• [What you need to do]: Return every line from the listing where the word "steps" occurs.

• [Supplied entries]:
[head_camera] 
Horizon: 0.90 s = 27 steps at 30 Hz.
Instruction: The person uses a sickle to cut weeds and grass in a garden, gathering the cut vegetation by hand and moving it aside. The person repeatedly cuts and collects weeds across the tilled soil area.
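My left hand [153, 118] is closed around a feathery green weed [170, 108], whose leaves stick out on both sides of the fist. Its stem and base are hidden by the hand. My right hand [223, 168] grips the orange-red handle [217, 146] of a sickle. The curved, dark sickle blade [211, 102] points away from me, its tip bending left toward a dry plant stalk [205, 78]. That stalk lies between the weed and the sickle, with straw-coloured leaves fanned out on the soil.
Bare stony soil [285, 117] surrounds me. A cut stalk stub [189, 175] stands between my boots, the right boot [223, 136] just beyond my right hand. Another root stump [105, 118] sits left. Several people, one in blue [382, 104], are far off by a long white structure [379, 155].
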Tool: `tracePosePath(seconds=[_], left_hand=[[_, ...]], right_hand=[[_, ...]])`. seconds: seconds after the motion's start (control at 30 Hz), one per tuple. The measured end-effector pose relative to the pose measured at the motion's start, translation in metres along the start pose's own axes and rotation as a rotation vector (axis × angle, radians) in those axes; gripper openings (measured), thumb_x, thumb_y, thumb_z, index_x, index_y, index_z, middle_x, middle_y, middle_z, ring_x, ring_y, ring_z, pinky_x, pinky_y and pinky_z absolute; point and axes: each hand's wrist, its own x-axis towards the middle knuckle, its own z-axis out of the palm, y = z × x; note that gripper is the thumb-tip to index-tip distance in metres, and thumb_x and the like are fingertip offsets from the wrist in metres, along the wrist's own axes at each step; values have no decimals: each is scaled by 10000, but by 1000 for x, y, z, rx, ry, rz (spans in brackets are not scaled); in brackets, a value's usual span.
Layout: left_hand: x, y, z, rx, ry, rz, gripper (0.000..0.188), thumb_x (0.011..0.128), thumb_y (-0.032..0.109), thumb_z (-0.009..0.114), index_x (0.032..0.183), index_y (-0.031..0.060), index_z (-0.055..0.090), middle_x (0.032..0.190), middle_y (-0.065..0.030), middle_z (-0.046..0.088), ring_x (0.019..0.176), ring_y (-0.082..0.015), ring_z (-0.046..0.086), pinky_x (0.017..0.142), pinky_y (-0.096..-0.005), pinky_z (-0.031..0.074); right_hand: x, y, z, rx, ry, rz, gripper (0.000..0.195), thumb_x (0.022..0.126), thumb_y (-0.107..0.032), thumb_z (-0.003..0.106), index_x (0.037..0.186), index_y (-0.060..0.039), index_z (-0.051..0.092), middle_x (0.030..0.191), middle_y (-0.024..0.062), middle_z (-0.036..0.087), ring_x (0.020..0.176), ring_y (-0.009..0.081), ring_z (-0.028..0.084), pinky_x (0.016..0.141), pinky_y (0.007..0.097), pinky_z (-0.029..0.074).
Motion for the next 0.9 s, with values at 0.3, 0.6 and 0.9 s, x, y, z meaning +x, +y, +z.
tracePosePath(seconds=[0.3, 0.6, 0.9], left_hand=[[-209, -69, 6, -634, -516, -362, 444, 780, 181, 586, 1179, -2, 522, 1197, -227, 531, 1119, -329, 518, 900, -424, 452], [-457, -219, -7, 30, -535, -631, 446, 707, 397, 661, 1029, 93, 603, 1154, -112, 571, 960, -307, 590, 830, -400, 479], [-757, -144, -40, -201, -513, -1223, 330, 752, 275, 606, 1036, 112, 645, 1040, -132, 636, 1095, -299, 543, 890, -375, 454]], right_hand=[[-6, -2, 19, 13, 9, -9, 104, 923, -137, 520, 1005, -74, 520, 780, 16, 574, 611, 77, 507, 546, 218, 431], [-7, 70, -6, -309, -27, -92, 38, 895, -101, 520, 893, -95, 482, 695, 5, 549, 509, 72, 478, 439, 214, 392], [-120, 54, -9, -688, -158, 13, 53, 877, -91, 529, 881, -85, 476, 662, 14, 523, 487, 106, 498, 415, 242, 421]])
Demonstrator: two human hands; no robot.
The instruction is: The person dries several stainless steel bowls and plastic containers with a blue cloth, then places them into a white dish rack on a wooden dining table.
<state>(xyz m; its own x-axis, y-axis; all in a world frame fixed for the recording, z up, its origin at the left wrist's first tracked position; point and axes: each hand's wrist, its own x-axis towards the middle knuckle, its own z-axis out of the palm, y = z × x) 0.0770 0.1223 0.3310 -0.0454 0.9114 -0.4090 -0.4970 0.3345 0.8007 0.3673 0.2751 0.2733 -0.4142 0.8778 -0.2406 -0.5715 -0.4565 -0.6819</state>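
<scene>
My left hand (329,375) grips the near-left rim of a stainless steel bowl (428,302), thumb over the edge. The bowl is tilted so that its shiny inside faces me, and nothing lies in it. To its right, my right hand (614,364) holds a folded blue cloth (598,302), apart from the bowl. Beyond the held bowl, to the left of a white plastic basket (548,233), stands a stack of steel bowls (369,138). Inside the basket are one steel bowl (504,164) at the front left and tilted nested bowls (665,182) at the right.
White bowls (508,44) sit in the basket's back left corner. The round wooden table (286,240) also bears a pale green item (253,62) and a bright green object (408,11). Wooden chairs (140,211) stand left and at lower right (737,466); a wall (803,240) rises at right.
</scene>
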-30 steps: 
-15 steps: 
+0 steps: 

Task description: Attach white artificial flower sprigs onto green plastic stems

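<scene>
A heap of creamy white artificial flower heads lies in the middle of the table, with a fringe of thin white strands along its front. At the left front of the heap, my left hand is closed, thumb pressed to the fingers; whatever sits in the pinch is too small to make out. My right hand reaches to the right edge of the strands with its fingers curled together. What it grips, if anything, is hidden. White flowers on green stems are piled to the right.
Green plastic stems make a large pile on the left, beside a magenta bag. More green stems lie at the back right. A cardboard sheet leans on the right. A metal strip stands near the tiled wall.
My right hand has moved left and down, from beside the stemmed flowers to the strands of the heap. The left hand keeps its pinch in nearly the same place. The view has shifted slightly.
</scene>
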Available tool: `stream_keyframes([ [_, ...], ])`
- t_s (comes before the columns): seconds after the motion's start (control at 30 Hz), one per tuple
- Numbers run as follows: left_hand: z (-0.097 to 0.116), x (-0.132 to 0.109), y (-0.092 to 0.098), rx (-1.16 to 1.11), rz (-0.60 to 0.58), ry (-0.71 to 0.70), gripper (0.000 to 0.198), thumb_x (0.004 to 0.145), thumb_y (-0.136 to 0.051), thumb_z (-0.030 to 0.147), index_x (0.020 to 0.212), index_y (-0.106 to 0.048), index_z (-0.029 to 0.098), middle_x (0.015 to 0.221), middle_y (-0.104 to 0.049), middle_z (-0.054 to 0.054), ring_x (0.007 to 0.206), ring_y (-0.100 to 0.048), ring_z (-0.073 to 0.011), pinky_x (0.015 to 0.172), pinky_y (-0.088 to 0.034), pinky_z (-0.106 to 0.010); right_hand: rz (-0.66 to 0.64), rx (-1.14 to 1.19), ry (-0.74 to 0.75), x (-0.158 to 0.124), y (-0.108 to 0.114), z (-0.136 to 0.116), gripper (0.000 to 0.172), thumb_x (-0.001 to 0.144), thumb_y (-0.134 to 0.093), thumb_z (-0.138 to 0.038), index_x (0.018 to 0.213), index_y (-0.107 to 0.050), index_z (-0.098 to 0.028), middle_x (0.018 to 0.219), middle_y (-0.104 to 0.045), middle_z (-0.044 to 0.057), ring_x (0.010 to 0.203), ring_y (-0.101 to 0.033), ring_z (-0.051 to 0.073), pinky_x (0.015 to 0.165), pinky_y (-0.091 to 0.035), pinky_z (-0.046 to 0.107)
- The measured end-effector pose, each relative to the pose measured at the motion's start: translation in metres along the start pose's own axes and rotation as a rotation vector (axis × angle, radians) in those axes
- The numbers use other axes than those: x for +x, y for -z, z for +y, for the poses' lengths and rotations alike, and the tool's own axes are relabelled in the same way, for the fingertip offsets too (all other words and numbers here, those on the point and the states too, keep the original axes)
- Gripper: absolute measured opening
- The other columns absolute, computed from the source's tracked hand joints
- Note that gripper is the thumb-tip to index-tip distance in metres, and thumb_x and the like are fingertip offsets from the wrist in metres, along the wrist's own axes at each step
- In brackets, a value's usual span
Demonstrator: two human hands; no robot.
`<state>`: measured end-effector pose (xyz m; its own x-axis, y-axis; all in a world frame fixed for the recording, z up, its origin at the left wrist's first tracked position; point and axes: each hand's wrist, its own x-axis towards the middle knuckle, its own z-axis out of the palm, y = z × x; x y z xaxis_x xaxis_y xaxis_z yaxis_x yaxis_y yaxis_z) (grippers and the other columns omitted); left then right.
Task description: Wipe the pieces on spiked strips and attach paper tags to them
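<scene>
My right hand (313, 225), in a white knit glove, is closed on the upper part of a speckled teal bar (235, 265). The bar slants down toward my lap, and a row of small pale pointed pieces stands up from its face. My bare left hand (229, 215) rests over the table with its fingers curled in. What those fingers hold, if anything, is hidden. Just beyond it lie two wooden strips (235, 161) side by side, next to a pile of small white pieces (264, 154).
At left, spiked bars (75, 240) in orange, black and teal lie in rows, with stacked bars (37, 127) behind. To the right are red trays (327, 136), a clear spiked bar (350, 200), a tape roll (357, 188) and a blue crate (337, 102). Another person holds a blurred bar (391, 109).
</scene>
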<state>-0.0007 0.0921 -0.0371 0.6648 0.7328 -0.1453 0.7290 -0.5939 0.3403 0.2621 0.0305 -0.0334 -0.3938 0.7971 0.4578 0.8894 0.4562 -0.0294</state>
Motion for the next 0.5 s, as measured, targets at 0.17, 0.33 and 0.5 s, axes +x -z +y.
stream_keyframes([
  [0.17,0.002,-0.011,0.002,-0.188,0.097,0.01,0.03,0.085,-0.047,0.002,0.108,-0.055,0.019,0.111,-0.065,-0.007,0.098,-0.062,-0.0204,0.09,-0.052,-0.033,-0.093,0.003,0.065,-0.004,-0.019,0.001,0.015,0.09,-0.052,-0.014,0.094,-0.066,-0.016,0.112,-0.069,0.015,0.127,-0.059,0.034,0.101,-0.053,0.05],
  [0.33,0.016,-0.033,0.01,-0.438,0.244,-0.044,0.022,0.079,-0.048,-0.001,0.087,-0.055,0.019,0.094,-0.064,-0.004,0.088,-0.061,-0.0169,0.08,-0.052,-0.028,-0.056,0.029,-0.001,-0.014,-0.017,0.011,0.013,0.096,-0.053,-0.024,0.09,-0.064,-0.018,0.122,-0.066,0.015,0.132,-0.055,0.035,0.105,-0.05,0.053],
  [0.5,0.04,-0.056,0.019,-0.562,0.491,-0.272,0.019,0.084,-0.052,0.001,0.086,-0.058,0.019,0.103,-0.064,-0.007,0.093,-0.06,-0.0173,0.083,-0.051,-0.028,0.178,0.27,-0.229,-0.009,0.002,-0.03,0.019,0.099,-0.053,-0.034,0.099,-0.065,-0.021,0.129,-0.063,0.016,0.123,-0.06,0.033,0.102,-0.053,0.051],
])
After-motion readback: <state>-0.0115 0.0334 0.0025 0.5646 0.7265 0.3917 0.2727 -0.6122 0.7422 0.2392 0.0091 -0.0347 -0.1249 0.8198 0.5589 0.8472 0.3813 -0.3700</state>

• [Written solution]:
Horizon: 0.90 s = 27 steps at 30 Hz.
-30 steps: 
-15 steps: 
+0 steps: 

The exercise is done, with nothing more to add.